Switch the fill color to green.
Draw a small green rectangle or circle at the end of your maze — this is the finish line!
Place it somewhere that requires navigating through the maze to reach.
By default, the player starts at the center of the stage (x: 0, y: 0). If that's inside a wall, you have two options:
Move the wall: Make sure the center of the stage is inside an open path area.
Change the start position: In the code blocks, change set playerX to 0 and set playerY to 0 to coordinates that are inside an open area of your maze. Hover your mouse over the stage to see the x and y coordinates in the bottom right!
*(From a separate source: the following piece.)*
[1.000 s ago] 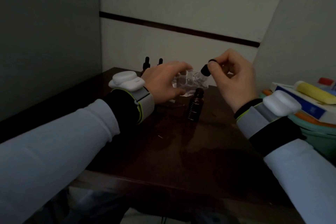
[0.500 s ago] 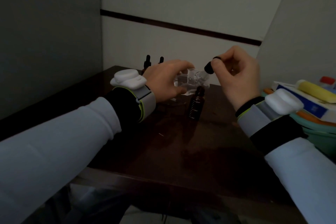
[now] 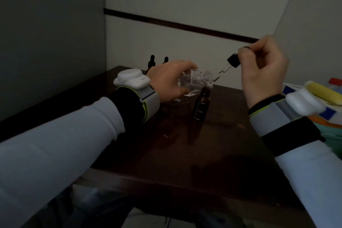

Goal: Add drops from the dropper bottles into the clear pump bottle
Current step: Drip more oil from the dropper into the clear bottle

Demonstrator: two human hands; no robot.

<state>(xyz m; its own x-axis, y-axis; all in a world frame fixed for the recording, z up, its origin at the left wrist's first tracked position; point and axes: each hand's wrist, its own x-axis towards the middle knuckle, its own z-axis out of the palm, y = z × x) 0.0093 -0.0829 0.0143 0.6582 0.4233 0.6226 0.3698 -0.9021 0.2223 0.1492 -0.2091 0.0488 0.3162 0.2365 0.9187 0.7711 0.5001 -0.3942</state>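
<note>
Clear plastic pump bottle [image 3: 194, 81], tilted at frame centre, gripped by left hand [image 3: 170, 81]; right hand [image 3: 262, 72] pinches black-capped glass dropper [image 3: 228, 65] beside its mouth.

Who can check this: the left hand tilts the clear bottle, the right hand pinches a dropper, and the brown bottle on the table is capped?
The head view shows the brown bottle uncapped, neck open. The left hand does tilt the clear bottle; the right hand pinches the dropper.
</note>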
That's it — your Maze Runner game is done! Here's an example of what the finished project can look like:
Press the green flag and play! Can you navigate through the maze using the arrow keys? Does the player stop when hitting black walls? Does it say "You win!" when you reach the green goal? If yes — congratulations, you just designed and built your own maze game!
Here are some fun ideas to level up your maze:
Add a timer: Use VizAI to generate a countdown timer (just like in the Whack-a-Mole guide!) and challenge yourself to finish before time runs out.
Multiple levels: Draw different maze backdrops and switch to the next one when the player reaches the goal.
Collectibles: Add small colored dots along the path and use VizAI to generate score-tracking blocks.
Make it pretty: Add decorations using colors that aren't black or green — those won't affect the gameplay!
Save this prompt — or share it with a friend who wants to build their own maze!
Remember: AI results may vary each time you generate. If the blocks don't look right, try generating again or fix the details manually in Scratch — that's part of the learning!